The University of Waterloo CEMC's Problem of the Month for November, the problem statement for which can be seen here, was authored by me. (As far as I know, it is original, though I have come to expect that such low hanging fruits have already been plucked. Forgive me if someone authored a similar problem earlier.)
In essence, I was inspired by the fact that I had $n$ pairs of matching socks in a laundry bag and I was pulling socks out one at a time and hoping that, at some point, I would obtain a sock that matched a previously drawn sock (this was before I had degenerated to the point that I did not care about my socks matching). The main part of the problem asks for the pulled sock number $k+1$ at which the probability is highest that the earliest match occurs. The official solution can be read here and it interestingly has to do with triangular numbers.
Given $2n$ total socks (so $n$ pairs of matching socks), the probability of the first match occurring upon removing the $(k+1)^{\text{th}}$ sock for $1\le k\le n$ is $$P(n,k) = \frac{k2^k n! (2n-k-1)!}{(2n)!(n-k)!}.$$ For those wondering, this probability is the same regardless of whether the socks within a single pair are distinguishable or indistinguishable, though in reality, they are of course indistinguishable.

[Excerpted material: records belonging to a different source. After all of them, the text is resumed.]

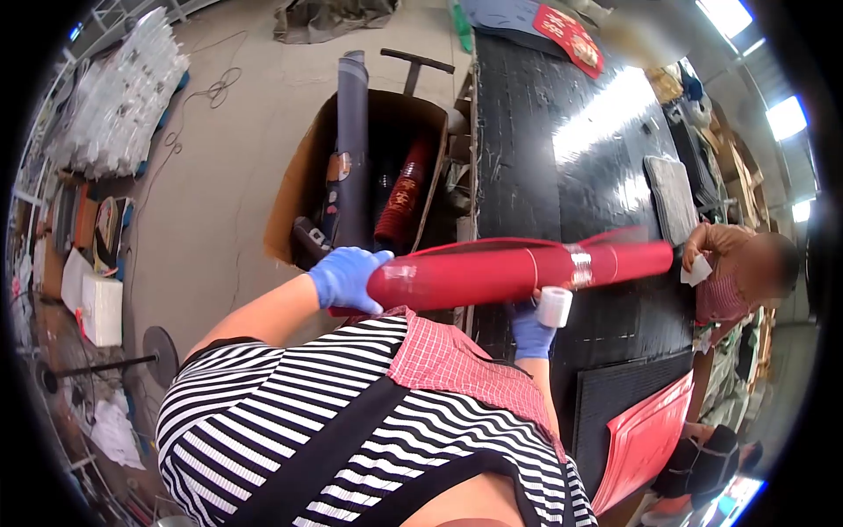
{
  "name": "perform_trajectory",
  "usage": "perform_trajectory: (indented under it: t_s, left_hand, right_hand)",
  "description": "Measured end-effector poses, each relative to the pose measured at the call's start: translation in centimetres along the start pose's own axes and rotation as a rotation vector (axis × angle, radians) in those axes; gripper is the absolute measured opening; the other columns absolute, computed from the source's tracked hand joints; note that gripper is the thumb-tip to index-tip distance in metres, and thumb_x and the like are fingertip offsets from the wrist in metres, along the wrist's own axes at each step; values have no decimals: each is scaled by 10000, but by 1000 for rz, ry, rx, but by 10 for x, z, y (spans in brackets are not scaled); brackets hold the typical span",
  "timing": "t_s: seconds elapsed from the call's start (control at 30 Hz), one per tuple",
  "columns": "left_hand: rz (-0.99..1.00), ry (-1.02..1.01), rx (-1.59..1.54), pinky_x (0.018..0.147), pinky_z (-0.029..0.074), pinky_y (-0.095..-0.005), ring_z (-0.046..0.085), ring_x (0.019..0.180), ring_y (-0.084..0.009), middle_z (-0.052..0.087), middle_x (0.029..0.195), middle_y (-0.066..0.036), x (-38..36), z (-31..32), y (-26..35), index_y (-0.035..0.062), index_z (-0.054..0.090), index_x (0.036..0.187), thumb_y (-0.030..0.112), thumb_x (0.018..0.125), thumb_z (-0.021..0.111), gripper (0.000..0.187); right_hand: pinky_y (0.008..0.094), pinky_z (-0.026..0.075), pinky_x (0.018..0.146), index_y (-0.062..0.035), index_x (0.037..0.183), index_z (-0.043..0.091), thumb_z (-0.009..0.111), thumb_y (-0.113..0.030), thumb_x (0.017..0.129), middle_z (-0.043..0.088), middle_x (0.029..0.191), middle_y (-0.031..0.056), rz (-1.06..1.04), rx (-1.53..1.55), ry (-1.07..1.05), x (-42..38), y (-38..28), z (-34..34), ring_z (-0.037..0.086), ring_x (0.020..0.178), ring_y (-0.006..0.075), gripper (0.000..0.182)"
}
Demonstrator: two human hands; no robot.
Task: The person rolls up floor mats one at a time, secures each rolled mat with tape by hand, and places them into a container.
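Note:
A rolled red mat (483, 274) lies across the front of my body, with bands of clear tape around it and a loose edge along its top. My left hand (349, 279), in a blue glove, grips the mat's left end. Below the mat's middle is my right hand (532, 332), also gloved in blue, with its fingers around a small white tape roll (554, 307). Part of that hand is hidden by the tape roll and the mat.
An open cardboard box (299, 189) holds grey and red rolls, left of a black table (562, 184). Red sheets (645, 430) lie at its near end. At the right a person (724, 272) holds something white. A metal rack with a disc (161, 356) stands lower left.

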State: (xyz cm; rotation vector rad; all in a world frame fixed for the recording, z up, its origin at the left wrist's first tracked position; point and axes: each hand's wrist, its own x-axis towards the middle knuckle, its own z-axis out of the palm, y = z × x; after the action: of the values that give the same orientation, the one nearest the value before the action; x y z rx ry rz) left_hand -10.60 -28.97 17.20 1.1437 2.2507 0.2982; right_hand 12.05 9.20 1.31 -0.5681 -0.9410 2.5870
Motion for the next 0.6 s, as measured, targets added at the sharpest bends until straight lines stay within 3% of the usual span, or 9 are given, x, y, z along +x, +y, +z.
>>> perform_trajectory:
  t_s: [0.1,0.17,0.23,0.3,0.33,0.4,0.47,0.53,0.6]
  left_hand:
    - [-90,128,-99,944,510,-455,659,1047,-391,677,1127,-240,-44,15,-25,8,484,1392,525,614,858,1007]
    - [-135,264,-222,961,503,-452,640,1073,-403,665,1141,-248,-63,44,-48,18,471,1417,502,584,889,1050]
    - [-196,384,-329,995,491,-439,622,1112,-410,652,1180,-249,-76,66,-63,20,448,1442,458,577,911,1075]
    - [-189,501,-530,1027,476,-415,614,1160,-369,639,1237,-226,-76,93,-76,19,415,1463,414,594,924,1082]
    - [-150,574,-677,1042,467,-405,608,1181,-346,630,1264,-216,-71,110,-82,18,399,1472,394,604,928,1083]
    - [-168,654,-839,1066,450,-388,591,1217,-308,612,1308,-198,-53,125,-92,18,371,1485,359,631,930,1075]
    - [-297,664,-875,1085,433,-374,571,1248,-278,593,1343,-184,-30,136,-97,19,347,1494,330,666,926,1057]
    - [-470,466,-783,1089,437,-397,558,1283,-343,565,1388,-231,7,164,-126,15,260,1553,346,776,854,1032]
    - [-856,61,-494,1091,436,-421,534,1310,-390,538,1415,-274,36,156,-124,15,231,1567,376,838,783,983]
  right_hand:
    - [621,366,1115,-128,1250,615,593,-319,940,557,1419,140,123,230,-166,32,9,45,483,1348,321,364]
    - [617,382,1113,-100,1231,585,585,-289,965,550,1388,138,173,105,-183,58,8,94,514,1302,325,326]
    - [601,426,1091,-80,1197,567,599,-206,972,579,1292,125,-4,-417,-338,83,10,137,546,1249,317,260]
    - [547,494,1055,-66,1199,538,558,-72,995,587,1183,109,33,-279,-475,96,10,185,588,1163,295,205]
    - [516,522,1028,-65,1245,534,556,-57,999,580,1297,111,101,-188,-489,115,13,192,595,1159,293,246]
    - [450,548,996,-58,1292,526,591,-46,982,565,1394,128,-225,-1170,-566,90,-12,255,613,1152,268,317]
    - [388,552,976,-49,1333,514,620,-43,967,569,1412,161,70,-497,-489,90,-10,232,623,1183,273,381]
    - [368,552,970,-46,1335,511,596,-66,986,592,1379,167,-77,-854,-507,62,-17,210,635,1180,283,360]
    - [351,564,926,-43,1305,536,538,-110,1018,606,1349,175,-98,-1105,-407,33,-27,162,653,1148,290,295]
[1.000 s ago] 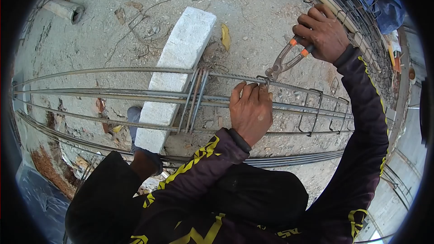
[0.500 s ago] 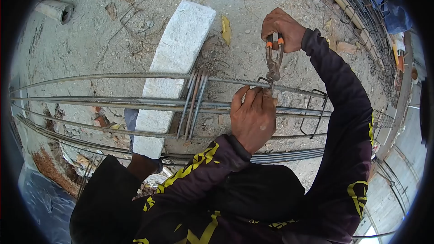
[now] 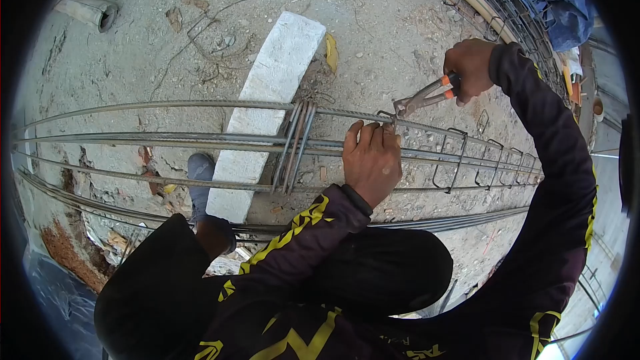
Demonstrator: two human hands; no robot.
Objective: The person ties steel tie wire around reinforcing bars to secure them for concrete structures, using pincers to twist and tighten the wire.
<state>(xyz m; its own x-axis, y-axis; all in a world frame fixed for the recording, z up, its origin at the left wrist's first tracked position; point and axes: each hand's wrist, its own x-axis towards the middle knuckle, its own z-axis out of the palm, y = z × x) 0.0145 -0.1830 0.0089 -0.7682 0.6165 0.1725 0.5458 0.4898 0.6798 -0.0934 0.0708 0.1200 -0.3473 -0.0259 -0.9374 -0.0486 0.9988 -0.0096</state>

This means the expected sock number at which the first match occurs is $$E(n)=\sum_{k=1}^{n}{k\cdot P(n,k)} = \sum_{k=1}^{n}{\frac{k^2 2^k n! (2n-k-1)!}{(2n)!(n-k)!}}.$$ According to Wolfram Alpha, the first $9$ values of this function are: $$1,\frac{5}{3},\frac{11}{5},\frac{93}{35},\frac{193}{63},\frac{793}{231},\frac{1619}{429},\frac{26333}{6435},\frac{53381}{12155}.$$ Does it seem to grow like a square root? I'm not sure.
My question is: Can this expected value function be written in a closed form, or be approximated by bounds or by an asymptotic formula?
First of all, your "expected sock number" is $1$ off, because $P(n,k)$ is the probability for the $(k+1)^{\text{th}}$ sock. I am making this correction because the formula when you add $1$ is nicer. So I will give a formula for the sequence $$2, \frac83, \frac{16}{5}, \frac{128}{35}, \dots$$ which is shifted by $1$ from your sequence. (Just looking at this might lead you to some guesses about what the formula is!)
It is often easier to compute the expected value of a (nonnegative integer-valued) random variable $\mathbf X$ by the formula $$ \mathbb E[\mathbf X] = \sum_{k \ge 0} \Pr[\mathbf X > k]. $$ (You can check that $\Pr[\mathbf X = k]$ is counted exactly $k$ times in this sum.) In this case, $\Pr[\mathbf X > k]$ is the probability that the first $k$ socks are all different. This has a nicer formula: $$\Pr[\mathbf X > k] = \frac{\binom{n}{k} 2^k}{\binom{2n}{k}} = \frac{n!(2n-k)!2^k}{(2n)!(n-k)!} = \frac{\binom{2n-k}{k}2^k}{\binom{2n}{n}}.$$ So we now want to evaluate the sum $$ \mathbb E[\mathbf X] = \frac{1}{\binom{2n}{n}} \sum_{k=0}^n \binom{2n-k}{n}2^{k}. $$ This sum has a combinatorial interpretation: $\binom{2n-k}{n}2^{k}$ is A276418, the number of paths of length $2n$ that start at $0$, go up or down at each step, and return to $0$ exactly $k$ times. (I don't know if there's an easy argument that counts these.) Summing these over all $k$ gives $4^n$: the number of paths of length $2n$ that start at $0$ and go up or down at each step.
Therefore $\mathbb E[\mathbf X] = 4^n/\binom{2n}{n}$. Asymptotically as $n \to \infty$, $\mathbb E[\mathbf X] \sim \sqrt{\pi n}$.